▶ [What you will do]
Only the lines from the top of the data through the line containing "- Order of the" should be duplicated, exactly as they appear.

▶ [Information supplied]
=== Begin Enclosure ===

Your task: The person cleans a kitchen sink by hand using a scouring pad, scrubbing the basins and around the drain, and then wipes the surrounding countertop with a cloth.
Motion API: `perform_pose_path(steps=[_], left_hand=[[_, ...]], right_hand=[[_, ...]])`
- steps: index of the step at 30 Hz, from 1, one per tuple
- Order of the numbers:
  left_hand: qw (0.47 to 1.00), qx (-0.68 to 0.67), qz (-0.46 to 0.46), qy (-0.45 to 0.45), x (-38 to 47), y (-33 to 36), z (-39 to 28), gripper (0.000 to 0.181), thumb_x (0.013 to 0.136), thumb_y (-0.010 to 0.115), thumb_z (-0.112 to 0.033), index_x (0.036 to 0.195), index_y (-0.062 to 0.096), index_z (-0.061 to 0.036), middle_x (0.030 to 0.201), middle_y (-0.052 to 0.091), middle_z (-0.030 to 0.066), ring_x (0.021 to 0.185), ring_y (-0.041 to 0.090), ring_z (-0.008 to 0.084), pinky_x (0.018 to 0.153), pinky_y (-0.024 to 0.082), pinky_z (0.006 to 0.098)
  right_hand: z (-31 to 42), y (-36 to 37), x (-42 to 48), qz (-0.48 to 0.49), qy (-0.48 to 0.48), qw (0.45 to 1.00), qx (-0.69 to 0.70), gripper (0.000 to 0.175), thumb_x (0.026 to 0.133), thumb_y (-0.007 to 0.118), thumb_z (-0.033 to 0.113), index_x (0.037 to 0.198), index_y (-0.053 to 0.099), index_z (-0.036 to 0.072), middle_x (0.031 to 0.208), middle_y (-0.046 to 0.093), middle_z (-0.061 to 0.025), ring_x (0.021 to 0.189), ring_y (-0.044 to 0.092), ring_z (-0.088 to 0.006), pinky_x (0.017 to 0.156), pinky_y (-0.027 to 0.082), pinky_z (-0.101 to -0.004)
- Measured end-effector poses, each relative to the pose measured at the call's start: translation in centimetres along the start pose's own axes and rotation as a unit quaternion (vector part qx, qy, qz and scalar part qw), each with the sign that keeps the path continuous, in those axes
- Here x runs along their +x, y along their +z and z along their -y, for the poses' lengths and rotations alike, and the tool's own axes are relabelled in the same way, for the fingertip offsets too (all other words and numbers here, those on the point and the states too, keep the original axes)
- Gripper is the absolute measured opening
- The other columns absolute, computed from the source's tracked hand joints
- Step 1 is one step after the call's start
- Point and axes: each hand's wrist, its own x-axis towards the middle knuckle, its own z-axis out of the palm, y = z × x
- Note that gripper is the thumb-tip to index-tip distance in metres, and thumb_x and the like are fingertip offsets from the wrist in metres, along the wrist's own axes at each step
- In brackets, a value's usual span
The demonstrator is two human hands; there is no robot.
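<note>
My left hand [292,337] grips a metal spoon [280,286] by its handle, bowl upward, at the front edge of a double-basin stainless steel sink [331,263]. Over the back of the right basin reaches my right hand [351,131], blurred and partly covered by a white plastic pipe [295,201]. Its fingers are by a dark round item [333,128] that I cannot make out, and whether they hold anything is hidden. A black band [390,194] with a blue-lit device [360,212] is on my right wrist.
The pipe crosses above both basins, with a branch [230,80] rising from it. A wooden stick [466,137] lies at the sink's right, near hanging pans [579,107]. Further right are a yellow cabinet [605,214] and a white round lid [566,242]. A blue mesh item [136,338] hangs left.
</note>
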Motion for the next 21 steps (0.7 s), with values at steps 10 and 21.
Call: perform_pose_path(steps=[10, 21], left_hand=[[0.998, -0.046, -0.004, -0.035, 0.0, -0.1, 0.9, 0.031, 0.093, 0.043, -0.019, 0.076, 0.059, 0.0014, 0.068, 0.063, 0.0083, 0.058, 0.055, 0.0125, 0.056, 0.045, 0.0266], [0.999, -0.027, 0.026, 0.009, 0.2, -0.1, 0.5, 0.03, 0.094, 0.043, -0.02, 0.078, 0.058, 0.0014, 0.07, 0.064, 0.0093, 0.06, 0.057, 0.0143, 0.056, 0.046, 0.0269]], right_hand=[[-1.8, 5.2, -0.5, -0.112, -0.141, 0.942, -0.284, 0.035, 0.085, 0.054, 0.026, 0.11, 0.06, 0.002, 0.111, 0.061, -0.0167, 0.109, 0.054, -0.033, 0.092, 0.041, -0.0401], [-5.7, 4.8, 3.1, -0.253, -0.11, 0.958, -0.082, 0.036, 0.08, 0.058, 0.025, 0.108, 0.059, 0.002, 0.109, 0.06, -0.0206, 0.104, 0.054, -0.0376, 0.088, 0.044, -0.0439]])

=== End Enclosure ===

▶ [Task answer]
Your task: The person cleans a kitchen sink by hand using a scouring pad, scrubbing the basins and around the drain, and then wipes the surrounding countertop with a cloth.
Motion API: `perform_pose_path(steps=[_], left_hand=[[_, ...]], right_hand=[[_, ...]])`
- steps: index of the step at 30 Hz, from 1, one per tuple
- Order of the numbers:

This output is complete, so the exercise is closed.